O comentário do IPEA explica que o risco Brasil (EMBI+) mostra a diferença entre os juros oferecidos pelos títulos públicos brasileiros e dos EUA. Analisando os gráficos anteriores (taxa SELIC, no post anterior, e juros dos EUA, neste post) vemos que o risco Brasil de 1996 a 2001 é praticamente um reflexo da taxa SELIC (infelizmente não temos dados sobre os juros nos EUA para este período). De 2004 a 2007, com a alta dos juros nos EUA, o risco Brasil cai (pouco risco, mas também pouca atratividade: por que especular no Brasil, se a especulação nos EUA rende muito mais?). Então em 2008 os juros nos EUA despencam, e vemos uma leve alta da SELIC, causando um pico pronunciado no risco Brasil. Um leve aumento da SELIC em 2011 causou um incremento mínimo no EMBI+. O aumento da SELIC em 2015 faz subir novamente o risco Brasil, que diminui em seguida (2016) com o aumento dos juros nos EUA. 2002 parece um caso mais complexo: houve uma queda de juros desde o início do ano (veja Bank Discount/Coupon Equivalent 6 meses), que se pronunciou ainda mais no fim do ano. A SELIC teve um grande aumento também no fim do ano. Mas o risco Brasil explodiu (ultrapassando dois mil pontos) ainda no meio do ano. É evidente que outros fatores estão em jogo. Provavelmente, trata-se do medo do "mercado" sobre a possível eleição do então candidato Lula.

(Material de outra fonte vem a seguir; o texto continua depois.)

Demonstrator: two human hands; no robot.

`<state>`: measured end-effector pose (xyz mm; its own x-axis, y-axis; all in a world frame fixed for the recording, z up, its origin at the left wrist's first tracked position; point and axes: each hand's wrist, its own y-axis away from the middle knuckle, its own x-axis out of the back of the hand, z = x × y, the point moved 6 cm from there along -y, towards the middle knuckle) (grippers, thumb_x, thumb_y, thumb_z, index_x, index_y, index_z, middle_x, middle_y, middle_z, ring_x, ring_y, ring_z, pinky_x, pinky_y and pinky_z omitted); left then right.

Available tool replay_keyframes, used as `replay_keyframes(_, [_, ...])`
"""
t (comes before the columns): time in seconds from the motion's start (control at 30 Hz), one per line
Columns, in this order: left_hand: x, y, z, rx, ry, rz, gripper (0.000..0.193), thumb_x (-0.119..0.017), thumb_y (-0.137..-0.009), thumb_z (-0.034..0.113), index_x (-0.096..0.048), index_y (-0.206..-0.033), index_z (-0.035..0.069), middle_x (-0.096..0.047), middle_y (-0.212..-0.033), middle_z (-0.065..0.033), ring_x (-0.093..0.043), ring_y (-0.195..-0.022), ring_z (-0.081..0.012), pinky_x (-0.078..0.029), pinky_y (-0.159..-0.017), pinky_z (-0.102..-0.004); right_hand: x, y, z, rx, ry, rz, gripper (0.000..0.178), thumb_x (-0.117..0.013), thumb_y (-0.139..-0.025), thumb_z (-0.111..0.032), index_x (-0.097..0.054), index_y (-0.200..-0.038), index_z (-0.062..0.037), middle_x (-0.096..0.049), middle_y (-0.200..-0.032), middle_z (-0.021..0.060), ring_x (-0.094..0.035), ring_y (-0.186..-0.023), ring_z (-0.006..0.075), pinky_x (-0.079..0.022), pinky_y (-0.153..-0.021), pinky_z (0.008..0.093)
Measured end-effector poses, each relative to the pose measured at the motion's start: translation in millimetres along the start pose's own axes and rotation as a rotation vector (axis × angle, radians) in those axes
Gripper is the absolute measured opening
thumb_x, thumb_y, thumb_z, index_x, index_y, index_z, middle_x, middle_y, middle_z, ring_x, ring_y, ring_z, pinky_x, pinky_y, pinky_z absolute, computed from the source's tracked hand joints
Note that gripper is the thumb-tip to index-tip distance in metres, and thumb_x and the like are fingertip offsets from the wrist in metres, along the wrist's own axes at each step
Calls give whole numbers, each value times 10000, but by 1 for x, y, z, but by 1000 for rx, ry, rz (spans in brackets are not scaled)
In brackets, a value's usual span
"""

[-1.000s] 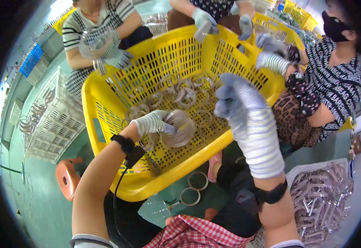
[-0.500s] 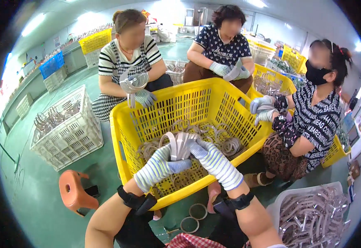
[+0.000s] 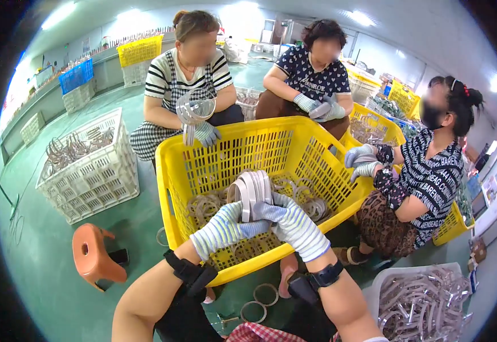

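Over the yellow plastic basket (image 3: 260,126), my two gloved hands grip a stack of thin metal rings (image 3: 252,191). My left hand (image 3: 225,227) closes on the stack's near left side. My right hand (image 3: 295,223) holds its lower right side, and the fingertips of both hands nearly meet. Both gloves are white with coloured stripes. Below the stack, more loose metal rings (image 3: 316,210) lie in the basket, partly hidden by my hands.
Three gloved co-workers squat around the basket; the left one holds metal rings (image 3: 194,108). A white crate of rings (image 3: 91,185) and an orange stool (image 3: 90,253) are at left. A white tub of metal strips (image 3: 425,302) stands at lower right. Two rings (image 3: 254,312) lie between my feet.
My hands have drawn closer together around the stack, which now shows its bands more upright and gathered. The view has shifted slightly, and the co-workers' hands stay nearly in place.
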<state>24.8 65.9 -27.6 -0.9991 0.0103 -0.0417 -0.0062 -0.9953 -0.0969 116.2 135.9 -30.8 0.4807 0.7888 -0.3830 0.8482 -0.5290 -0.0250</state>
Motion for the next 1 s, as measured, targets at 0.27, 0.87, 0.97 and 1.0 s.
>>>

Para tentar entender a queda recente no PIB, vejamos os componentes da demanda, ou seja, os fatores que contribuem para o aumento ou retração do PIB. O gráfico abaixo foi copiado do artigo de Bruno Paim, Perfil da dívida das famílias e o Sistema Financeiro Nacional.

Fonte: http://revistas.fee.tche.br/index.php/indicadores/article/download/3499/3535

Vemos que o consumo das famílias foi um fator importante no crescimento do PIB entre 2004 e 2014 (algo que deve ser lembrado a quem diz que Lula "apenas se aproveitou dos acertos do seu antecessor, e ainda surfou no boom das commodities"). Depois de 2010 vemos já um desaquecimento da economia, com oscilações na formação bruta de capital fixo ou FBCF -- o capital, em boa parte internacional, que vai até os países mais lucrativos, ou seja, com maiores taxas de juros (os anos de 2003, 2009 e 2012, onde o gráfico de Paim mostra um decréscimo na FBCF, são justamente anos onde observamos uma queda acentuada da taxa SELIC. Esta taxa também caiu entre 2005 e 2007, mas este período representa o início do aumento do preço das commodities, principalmente petróleo, minério de ferro e soja). A queda na FBCF observada em 2014 talvez seja parte do "ciclo invertido" relatado por Andy Haldane no artigo do Guardian citado no início deste texto. Ainda não entendi como as exportações líquidas podem apresentar valores negativos entre 2006 e 2008, quando os dados da nossa balança comercial (segundo o IBGE) mostram mais exportações que importações, pelo menos para 2006 e 2007.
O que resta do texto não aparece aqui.